__Work instruction__
Within the entries below, the lines from the one with "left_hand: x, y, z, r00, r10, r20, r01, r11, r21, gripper" through the one with "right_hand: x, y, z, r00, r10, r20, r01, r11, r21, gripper" are to be set down exactly, both ends kept.

__Input data__
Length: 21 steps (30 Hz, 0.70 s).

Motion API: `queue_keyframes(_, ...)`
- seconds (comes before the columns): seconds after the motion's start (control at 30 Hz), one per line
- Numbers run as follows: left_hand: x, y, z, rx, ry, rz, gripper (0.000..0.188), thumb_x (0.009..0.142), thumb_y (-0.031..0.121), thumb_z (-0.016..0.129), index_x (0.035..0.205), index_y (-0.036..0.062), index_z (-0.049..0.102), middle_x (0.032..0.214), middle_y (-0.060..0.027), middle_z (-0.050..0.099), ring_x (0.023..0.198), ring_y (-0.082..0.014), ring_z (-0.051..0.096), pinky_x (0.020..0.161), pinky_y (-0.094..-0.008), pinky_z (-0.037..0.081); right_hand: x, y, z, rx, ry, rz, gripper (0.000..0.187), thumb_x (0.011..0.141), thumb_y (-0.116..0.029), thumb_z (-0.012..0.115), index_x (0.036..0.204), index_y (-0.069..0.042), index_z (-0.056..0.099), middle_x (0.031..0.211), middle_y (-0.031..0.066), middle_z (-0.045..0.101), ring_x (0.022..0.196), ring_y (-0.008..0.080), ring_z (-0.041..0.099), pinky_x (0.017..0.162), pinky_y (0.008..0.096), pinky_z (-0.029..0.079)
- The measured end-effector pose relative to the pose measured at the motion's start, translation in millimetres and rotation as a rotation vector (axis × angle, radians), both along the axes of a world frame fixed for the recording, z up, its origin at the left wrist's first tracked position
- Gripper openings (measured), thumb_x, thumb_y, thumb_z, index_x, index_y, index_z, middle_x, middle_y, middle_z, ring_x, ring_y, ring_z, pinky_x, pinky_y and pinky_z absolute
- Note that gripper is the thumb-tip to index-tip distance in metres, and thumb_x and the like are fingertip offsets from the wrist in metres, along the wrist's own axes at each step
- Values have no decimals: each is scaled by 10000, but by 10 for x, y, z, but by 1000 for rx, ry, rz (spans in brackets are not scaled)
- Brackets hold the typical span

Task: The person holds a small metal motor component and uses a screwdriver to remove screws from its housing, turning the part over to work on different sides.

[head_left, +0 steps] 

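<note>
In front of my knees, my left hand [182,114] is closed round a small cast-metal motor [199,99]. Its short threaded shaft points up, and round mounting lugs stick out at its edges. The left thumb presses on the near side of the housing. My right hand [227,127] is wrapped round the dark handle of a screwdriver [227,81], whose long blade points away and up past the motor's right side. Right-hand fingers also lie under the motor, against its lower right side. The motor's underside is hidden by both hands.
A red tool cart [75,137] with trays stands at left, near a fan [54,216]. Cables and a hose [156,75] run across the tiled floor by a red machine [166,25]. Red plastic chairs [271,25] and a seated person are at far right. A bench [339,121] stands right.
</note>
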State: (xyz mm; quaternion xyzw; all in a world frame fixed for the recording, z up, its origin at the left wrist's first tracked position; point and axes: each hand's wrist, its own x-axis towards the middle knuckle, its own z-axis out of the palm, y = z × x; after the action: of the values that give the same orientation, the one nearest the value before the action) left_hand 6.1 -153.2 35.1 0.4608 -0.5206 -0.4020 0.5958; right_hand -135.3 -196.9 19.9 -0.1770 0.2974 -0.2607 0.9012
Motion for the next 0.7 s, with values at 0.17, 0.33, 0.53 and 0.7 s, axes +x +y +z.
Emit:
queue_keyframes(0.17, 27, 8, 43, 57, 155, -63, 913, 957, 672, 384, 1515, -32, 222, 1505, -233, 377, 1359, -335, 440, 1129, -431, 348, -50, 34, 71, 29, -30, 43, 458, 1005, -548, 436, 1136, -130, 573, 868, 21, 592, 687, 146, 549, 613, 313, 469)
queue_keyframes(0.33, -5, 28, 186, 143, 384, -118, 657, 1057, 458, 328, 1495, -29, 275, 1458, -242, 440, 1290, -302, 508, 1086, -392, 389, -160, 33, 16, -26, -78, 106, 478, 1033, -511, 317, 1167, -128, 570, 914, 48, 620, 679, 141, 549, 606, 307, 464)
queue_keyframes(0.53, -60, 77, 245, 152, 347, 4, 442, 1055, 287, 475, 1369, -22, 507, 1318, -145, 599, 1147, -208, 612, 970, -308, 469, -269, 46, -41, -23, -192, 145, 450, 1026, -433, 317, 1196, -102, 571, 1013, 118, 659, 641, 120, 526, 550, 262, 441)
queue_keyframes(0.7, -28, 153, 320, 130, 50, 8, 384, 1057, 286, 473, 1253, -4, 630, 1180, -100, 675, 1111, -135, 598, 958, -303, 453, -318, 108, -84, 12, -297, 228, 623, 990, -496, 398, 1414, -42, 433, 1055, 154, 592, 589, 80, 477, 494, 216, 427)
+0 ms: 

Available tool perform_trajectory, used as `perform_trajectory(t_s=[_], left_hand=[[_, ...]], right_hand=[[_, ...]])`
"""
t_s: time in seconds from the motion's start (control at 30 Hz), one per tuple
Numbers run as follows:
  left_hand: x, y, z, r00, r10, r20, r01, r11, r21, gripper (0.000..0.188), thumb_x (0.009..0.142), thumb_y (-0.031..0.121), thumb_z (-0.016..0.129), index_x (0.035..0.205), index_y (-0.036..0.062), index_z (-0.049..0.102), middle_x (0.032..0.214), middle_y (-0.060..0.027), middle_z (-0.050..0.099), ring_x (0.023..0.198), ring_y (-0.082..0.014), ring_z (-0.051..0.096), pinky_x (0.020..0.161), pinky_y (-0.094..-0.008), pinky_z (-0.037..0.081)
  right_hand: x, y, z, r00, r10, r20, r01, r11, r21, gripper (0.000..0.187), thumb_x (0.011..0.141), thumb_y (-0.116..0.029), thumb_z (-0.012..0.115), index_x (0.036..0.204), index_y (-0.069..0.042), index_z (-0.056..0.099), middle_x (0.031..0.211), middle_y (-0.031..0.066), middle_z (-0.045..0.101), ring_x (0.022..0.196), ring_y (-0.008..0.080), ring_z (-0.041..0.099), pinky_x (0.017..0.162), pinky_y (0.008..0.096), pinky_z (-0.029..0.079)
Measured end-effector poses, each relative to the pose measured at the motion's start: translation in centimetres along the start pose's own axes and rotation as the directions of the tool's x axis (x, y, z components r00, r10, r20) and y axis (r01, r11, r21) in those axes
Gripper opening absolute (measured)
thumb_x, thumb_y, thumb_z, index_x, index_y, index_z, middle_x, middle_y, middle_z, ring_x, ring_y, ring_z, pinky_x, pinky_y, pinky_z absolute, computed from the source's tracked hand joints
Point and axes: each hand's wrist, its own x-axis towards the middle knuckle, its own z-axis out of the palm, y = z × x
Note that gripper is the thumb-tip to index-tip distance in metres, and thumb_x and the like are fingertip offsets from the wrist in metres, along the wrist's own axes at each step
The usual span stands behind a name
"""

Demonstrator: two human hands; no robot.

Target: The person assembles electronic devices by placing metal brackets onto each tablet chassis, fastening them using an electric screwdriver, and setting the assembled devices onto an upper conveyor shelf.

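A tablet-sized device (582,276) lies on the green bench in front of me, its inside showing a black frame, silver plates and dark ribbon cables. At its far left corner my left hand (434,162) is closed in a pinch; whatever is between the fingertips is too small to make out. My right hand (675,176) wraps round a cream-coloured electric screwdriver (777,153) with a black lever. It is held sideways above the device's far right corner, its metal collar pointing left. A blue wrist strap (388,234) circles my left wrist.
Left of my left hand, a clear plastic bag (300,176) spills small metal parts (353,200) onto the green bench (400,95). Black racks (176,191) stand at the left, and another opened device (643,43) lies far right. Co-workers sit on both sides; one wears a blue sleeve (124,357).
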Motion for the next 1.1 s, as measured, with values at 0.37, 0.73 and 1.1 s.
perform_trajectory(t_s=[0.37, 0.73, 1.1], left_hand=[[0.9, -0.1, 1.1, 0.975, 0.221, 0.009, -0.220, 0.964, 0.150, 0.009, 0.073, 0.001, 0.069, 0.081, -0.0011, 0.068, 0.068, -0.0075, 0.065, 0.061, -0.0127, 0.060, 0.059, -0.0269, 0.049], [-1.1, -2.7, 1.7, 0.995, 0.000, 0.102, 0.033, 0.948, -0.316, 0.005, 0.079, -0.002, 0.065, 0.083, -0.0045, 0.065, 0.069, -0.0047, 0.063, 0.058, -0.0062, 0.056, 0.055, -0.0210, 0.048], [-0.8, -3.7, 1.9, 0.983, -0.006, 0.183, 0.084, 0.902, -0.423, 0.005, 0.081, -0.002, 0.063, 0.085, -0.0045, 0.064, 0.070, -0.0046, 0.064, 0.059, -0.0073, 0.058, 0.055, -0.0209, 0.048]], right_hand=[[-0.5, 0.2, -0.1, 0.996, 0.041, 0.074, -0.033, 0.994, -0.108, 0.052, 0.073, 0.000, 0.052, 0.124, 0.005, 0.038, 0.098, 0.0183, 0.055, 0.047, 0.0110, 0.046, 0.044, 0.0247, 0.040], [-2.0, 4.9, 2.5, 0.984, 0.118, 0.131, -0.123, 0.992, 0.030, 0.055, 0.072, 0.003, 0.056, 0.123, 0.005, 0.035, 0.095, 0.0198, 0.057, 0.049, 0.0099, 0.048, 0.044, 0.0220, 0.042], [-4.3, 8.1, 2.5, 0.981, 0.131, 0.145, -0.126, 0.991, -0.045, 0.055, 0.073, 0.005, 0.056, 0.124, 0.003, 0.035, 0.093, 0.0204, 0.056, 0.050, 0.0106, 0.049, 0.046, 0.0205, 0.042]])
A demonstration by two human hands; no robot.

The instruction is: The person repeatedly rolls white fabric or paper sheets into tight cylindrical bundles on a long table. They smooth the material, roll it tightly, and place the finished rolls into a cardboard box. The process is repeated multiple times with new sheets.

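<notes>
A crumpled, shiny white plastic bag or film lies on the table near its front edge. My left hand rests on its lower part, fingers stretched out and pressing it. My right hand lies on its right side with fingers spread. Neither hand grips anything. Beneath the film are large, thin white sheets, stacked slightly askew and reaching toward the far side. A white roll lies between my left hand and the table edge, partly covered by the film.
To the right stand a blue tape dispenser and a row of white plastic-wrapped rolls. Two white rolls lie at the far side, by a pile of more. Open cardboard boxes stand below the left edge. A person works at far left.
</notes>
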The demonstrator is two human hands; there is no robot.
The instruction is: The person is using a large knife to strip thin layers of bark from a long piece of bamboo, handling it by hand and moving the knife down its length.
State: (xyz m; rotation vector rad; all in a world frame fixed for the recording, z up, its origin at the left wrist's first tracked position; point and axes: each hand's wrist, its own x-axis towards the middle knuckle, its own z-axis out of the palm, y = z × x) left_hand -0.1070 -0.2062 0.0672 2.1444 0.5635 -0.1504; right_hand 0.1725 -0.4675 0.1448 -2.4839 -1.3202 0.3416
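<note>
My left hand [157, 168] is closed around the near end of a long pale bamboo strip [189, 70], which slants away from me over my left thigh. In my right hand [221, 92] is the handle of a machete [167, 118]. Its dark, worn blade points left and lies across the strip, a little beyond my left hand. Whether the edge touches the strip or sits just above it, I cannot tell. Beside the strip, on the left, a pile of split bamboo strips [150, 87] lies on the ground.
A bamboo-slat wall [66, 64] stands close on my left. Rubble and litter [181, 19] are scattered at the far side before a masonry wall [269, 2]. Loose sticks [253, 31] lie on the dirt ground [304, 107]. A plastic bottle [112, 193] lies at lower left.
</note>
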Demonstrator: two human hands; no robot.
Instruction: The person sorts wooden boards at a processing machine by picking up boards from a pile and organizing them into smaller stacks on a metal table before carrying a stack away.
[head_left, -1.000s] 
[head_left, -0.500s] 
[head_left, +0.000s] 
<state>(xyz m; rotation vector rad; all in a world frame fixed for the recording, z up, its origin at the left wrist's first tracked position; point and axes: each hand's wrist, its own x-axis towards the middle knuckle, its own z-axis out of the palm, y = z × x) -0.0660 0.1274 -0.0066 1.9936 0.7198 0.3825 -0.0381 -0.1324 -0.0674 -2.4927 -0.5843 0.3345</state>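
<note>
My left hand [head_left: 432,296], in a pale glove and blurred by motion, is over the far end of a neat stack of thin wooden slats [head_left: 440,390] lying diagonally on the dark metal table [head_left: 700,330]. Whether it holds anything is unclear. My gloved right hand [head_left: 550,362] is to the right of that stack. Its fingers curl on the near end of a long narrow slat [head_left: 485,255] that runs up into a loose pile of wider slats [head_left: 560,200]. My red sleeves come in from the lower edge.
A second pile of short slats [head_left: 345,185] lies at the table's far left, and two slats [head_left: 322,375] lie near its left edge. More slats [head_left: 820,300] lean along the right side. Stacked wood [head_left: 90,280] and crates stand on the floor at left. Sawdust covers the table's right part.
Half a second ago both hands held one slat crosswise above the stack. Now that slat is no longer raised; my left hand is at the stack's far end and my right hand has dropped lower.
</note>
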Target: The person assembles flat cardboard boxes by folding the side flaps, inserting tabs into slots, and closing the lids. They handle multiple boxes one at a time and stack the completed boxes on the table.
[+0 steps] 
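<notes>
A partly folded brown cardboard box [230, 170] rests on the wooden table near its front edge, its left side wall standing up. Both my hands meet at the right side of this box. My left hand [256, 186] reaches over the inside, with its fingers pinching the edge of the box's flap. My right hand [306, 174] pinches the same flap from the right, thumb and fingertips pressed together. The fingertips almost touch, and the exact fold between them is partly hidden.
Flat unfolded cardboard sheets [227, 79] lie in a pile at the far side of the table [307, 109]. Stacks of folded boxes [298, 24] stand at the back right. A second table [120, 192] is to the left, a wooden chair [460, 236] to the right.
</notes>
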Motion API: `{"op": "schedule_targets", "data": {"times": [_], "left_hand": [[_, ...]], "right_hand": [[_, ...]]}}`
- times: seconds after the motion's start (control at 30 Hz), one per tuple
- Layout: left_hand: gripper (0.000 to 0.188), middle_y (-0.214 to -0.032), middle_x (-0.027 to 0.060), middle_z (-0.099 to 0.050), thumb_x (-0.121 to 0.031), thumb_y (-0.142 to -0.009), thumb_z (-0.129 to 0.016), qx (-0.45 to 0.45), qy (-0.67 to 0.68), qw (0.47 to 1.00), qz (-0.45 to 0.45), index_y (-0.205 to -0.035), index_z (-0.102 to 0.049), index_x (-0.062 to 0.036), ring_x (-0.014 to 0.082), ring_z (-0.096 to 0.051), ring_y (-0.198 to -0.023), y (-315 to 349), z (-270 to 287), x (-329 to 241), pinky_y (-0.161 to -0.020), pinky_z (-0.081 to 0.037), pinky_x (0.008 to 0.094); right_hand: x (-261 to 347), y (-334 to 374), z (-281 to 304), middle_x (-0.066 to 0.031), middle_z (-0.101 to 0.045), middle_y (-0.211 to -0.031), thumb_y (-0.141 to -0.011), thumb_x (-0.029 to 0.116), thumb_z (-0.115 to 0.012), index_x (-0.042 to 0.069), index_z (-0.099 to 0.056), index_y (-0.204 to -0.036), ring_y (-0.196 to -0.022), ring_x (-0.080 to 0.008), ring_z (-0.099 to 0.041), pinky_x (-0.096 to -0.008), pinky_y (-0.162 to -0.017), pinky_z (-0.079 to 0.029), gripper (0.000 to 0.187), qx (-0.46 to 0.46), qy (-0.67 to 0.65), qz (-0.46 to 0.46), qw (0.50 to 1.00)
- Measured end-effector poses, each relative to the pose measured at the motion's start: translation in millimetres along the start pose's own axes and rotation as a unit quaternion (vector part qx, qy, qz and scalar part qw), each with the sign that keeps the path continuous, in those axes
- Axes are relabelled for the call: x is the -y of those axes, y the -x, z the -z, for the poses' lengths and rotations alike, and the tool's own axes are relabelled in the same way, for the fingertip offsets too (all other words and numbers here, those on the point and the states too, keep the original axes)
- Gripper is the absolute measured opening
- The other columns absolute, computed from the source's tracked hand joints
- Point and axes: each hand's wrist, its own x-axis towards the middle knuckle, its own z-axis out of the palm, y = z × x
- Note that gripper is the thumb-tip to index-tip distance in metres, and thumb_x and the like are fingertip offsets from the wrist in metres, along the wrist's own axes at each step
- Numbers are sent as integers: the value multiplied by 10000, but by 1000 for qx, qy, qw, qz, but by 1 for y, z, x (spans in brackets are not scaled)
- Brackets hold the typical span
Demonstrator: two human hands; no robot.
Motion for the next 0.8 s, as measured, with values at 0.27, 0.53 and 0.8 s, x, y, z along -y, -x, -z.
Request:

__Solution below__
  left_hand: x, y, z, r00, r10, r20, r01, r11, r21, gripper (0.000..0.188), thumb_x (0.009..0.142), thumb_y (-0.031..0.121), thumb_z (-0.016..0.129), index_x (0.035..0.205), index_y (-0.036..0.062), index_z (-0.049..0.102), middle_x (0.032..0.214), middle_y (-0.060..0.027), middle_z (-0.050..0.099), ring_x (0.023..0.198), ring_y (-0.082..0.014), ring_z (-0.051..0.096), pinky_x (0.020..0.161), pinky_y (-0.094..-0.008), pinky_z (-0.037..0.081)
  right_hand: x, y, z, r00, r10, r20, r01, r11, r21, gripper (0.000..0.187), thumb_x (0.011..0.141), thumb_y (-0.116..0.029), thumb_z (-0.012..0.115), index_x (0.036..0.204), index_y (-0.069..0.042), index_z (-0.056..0.099), middle_x (0.031..0.211), middle_y (-0.031..0.066), middle_z (-0.045..0.101), ring_x (0.022..0.196), ring_y (-0.008..0.080), ring_z (-0.041..0.099), pinky_x (0.017..0.162), pinky_y (0.008..0.096), pinky_z (-0.029..0.079)

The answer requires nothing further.